Give back the entire listing that follows, exactly.

───── Source material ─────

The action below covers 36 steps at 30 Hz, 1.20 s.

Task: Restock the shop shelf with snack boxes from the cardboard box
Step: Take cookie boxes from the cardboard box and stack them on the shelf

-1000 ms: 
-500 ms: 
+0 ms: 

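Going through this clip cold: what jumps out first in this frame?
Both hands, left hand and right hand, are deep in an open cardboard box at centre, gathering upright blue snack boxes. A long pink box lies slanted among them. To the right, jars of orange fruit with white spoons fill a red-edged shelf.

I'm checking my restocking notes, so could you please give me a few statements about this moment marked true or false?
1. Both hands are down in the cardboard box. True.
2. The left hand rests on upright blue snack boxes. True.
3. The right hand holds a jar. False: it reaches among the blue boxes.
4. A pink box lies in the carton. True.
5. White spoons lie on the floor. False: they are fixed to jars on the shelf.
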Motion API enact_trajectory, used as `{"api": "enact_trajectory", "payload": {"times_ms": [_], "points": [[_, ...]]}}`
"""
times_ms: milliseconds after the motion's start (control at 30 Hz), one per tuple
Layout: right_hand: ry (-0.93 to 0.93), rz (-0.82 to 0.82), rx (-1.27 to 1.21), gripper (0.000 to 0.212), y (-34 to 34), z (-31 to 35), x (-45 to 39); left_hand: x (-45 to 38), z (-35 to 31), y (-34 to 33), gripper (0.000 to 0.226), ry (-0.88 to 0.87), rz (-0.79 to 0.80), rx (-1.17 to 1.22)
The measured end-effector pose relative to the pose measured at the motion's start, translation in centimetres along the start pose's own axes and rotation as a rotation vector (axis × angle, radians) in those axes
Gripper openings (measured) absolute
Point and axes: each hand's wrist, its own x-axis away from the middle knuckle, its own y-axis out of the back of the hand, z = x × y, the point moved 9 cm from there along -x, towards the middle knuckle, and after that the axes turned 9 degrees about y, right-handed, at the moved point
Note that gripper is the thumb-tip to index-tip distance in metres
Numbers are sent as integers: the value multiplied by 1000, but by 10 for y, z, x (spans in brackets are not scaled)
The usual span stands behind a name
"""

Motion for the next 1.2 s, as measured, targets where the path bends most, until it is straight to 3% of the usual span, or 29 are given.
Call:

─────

=== Answer to this task ===
The action below covers 36 steps at 30 Hz, 1.20 s.

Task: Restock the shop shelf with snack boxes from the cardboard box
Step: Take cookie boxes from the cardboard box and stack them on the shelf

-1000 ms: 
-500 ms: 
+0 ms: 

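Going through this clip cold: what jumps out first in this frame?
Both hands, left hand and right hand, are deep in an open cardboard box at centre, gathering upright blue snack boxes. A long pink box lies slanted among them. To the right, jars of orange fruit with white spoons fill a red-edged shelf.

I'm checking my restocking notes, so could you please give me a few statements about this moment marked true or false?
1. Both hands are down in the cardboard box. True.
2. The left hand rests on upright blue snack boxes. True.
3. The right hand holds a jar. False: it reaches among the blue boxes.
4. A pink box lies in the carton. True.
5. White spoons lie on the floor. False: they are fixed to jars on the shelf.
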Motion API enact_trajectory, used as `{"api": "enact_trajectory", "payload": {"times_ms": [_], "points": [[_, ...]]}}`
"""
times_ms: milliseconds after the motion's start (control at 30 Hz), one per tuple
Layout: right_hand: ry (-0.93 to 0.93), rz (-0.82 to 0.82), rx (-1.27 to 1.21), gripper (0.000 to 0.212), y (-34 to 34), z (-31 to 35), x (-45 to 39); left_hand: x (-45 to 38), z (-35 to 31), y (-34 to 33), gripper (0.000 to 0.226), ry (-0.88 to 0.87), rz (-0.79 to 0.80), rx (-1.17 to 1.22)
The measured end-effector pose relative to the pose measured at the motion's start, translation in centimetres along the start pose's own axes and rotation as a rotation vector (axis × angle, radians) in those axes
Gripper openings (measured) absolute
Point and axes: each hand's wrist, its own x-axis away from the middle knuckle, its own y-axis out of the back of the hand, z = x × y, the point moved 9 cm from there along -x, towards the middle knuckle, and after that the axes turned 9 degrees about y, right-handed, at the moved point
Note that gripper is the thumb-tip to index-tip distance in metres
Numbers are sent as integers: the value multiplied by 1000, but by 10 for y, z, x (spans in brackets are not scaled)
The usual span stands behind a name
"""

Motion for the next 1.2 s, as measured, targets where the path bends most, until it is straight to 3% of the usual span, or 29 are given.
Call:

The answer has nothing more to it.